- Goal of the exercise: Set the data down again, word for word, as it appears below.
━━━ Stored data
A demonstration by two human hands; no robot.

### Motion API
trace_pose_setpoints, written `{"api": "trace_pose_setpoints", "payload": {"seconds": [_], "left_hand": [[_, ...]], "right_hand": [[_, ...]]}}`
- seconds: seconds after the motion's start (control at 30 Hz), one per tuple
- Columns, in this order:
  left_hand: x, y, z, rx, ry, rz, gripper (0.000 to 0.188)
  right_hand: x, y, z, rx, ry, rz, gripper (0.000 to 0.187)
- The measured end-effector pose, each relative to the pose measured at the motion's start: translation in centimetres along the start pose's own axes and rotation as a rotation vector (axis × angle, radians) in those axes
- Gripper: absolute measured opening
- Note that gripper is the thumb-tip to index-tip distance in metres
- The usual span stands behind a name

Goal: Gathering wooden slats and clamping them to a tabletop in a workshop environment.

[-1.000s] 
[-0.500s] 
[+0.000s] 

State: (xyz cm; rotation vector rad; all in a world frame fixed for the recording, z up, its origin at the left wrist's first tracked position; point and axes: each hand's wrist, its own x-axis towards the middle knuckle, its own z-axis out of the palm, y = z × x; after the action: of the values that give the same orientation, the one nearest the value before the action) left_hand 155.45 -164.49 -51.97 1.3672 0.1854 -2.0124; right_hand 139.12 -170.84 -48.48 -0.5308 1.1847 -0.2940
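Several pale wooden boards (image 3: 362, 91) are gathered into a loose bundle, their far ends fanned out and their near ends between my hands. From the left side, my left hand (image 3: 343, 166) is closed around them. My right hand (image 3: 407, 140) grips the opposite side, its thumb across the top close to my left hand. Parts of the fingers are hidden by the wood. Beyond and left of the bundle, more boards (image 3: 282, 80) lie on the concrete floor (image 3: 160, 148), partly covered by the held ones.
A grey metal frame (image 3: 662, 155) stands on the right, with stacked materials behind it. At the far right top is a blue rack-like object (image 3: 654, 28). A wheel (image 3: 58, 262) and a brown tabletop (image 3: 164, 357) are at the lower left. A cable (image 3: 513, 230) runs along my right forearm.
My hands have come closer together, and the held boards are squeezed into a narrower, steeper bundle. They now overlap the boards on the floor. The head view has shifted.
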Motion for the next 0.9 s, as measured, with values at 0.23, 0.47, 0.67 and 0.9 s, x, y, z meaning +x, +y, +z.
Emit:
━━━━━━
- Answer space:
A demonstration by two human hands; no robot.

### Motion API
trace_pose_setpoints, written `{"api": "trace_pose_setpoints", "payload": {"seconds": [_], "left_hand": [[_, ...]], "right_hand": [[_, ...]]}}`
- seconds: seconds after the motion's start (control at 30 Hz), one per tuple
- Columns, in this order:
  left_hand: x, y, z, rx, ry, rz, gripper (0.000 to 0.188)
  right_hand: x, y, z, rx, ry, rz, gripper (0.000 to 0.187)
- The measured end-effector pose, each relative to the pose measured at the motion's start: translation in centimetres along the start pose's own axes and rotation as a rotation vector (axis × angle, radians) in those axes
- Gripper: absolute measured opening
- Note that gripper is the thumb-tip to index-tip distance in metres
- The usual span stands behind a name

Goal: Gathering wooden slats and clamping them to a tabletop in a workshop environment.

[-1.000s] 
[-0.500s] 
[+0.000s] 

State: (xyz cm; rotation vector rad; all in a world frame fixed for the recording, z up, its origin at the left wrist's first tracked position; point and axes: each hand's wrist, its own x-axis towards the middle knuckle, its own z-axis out of the palm, y = z × x; after the action: of the values that give the same orientation, the one nearest the value before the action) left_hand 155.45 -164.49 -51.97 1.3672 0.1854 -2.0124; right_hand 139.12 -170.84 -48.48 -0.5308 1.1847 -0.2940
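Several pale wooden boards (image 3: 362, 91) are gathered into a loose bundle, their far ends fanned out and their near ends between my hands. From the left side, my left hand (image 3: 343, 166) is closed around them. My right hand (image 3: 407, 140) grips the opposite side, its thumb across the top close to my left hand. Parts of the fingers are hidden by the wood. Beyond and left of the bundle, more boards (image 3: 282, 80) lie on the concrete floor (image 3: 160, 148), partly covered by the held ones.
A grey metal frame (image 3: 662, 155) stands on the right, with stacked materials behind it. At the far right top is a blue rack-like object (image 3: 654, 28). A wheel (image 3: 58, 262) and a brown tabletop (image 3: 164, 357) are at the lower left. A cable (image 3: 513, 230) runs along my right forearm.
My hands have come closer together, and the held boards are squeezed into a narrower, steeper bundle. They now overlap the boards on the floor. The head view has shifted.
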Motion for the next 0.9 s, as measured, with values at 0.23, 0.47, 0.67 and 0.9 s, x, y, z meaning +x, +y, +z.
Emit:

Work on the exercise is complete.